**YOUR OBJECTIVE**
The answer must consist of every line in the records below that contains the string "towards".

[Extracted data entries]

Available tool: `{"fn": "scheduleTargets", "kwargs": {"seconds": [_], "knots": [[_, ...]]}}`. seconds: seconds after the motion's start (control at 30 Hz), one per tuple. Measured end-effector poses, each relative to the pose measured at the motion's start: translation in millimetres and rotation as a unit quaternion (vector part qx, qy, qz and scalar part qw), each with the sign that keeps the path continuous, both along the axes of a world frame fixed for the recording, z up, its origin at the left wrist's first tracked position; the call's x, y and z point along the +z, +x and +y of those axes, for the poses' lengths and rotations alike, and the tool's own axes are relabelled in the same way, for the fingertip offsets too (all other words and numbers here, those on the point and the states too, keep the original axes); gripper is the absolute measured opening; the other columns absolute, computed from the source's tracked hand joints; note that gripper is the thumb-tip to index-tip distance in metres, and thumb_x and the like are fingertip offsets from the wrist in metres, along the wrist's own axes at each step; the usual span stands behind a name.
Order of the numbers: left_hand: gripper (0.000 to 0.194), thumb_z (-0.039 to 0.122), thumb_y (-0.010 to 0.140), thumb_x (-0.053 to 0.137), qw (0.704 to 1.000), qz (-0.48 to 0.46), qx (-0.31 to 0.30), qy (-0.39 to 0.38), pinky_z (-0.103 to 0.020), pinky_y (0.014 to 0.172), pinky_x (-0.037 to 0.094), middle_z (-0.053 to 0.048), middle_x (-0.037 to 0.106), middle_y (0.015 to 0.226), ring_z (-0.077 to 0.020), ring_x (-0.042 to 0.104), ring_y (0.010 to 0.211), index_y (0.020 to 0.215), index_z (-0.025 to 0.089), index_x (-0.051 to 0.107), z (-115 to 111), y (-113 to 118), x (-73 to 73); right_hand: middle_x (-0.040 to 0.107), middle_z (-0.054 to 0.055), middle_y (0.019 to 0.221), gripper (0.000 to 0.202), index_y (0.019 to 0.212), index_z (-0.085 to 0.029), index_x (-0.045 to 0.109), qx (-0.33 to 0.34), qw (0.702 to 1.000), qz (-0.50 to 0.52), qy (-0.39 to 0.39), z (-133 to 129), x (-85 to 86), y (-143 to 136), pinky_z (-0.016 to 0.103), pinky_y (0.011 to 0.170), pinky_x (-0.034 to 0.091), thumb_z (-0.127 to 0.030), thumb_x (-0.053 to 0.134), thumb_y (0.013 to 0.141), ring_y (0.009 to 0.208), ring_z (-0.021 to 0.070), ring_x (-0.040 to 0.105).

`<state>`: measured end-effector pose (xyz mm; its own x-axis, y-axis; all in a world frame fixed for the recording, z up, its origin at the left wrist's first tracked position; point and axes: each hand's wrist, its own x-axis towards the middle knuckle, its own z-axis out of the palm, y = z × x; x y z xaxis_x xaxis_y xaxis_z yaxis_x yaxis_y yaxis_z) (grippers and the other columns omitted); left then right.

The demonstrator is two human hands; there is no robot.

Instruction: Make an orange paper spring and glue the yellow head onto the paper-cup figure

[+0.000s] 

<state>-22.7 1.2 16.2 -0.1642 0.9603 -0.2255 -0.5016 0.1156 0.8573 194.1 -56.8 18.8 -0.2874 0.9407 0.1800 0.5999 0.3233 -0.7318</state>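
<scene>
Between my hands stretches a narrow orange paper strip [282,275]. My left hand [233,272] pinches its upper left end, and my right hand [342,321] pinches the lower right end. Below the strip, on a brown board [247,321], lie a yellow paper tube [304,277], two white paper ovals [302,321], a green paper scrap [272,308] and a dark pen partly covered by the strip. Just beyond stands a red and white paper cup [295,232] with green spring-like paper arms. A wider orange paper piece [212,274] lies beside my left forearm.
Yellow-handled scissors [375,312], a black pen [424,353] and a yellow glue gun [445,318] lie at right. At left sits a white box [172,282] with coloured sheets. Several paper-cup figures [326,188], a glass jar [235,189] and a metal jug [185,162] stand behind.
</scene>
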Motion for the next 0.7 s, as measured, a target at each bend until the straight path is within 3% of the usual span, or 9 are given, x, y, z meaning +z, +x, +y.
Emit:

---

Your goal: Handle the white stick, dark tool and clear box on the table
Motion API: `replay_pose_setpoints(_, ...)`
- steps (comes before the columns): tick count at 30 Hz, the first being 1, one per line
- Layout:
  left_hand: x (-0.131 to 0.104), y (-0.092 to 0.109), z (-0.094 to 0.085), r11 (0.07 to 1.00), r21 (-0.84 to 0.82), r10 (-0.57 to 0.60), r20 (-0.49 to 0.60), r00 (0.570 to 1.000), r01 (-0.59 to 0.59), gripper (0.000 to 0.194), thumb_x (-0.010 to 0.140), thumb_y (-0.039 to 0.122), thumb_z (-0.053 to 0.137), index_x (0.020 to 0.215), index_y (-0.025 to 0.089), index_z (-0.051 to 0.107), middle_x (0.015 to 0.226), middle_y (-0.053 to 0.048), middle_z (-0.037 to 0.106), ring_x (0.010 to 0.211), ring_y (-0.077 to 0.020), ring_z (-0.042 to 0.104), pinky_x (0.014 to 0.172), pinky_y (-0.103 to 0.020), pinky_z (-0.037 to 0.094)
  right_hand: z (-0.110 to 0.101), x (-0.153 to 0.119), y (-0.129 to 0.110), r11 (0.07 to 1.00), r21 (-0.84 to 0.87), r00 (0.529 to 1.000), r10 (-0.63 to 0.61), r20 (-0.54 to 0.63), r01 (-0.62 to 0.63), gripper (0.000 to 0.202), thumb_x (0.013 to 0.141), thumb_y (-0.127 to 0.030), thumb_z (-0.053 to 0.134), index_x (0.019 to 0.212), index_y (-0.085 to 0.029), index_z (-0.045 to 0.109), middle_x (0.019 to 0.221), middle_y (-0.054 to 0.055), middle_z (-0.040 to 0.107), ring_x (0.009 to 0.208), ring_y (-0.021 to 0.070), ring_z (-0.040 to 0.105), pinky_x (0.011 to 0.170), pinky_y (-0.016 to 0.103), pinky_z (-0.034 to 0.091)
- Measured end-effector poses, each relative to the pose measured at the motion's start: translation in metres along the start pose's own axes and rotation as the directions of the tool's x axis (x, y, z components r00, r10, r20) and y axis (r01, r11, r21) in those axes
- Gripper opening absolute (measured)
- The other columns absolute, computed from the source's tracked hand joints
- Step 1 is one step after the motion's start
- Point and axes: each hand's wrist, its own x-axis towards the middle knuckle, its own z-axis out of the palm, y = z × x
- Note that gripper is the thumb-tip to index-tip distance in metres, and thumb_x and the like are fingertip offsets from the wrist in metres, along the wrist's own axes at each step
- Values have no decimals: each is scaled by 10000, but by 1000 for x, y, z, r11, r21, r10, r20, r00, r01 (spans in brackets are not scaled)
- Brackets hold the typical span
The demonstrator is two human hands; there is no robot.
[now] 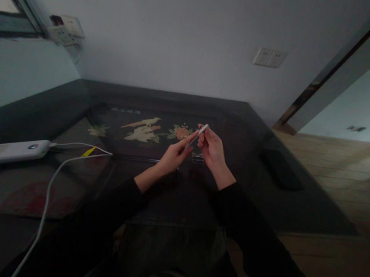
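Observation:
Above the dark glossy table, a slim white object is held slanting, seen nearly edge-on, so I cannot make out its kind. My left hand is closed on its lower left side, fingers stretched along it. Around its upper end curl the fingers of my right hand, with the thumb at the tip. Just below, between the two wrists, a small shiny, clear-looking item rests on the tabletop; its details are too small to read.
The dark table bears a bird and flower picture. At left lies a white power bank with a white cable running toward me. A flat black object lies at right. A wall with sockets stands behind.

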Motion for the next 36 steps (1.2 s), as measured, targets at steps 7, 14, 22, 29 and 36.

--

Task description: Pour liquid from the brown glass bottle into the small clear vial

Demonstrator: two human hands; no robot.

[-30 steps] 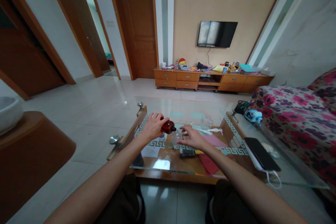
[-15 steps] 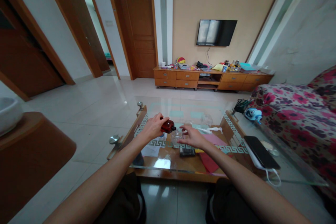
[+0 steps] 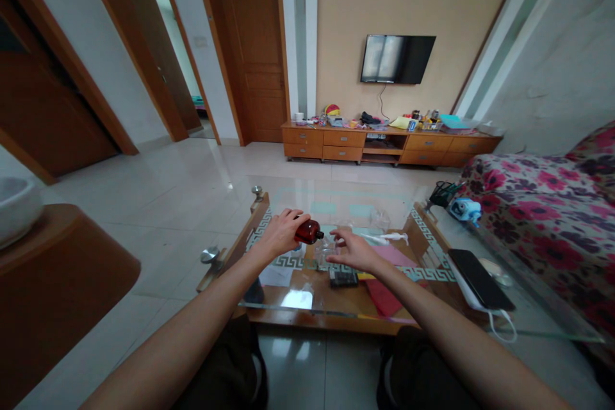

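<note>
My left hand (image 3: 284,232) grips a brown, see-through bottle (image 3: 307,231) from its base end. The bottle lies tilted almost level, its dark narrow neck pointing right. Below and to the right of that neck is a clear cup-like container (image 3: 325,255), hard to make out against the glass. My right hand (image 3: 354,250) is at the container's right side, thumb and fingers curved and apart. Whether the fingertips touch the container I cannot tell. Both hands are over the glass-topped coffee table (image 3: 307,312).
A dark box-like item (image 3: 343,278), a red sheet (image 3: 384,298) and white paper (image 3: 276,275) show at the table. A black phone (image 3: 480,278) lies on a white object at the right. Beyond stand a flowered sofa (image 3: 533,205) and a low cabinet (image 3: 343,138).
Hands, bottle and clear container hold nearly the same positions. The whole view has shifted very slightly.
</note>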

**SOLUTION TO THE EXERCISE**
`<state>`: measured end-effector pose (xyz mm; its own x-axis, y-axis; all in a world frame fixed for the recording, z up, its origin at the left wrist's first tracked position; point and axes: each hand's wrist, its own x-axis towards the middle knuckle, its own z-axis out of the palm, y = z × x; x y z xaxis_x xaxis_y xaxis_z yaxis_x yaxis_y yaxis_z) (grippers and the other columns omitted); left then right.
- Point and axes: each hand's wrist, its own x-axis towards the middle knuckle, its own z-axis out of the palm, y = z × x

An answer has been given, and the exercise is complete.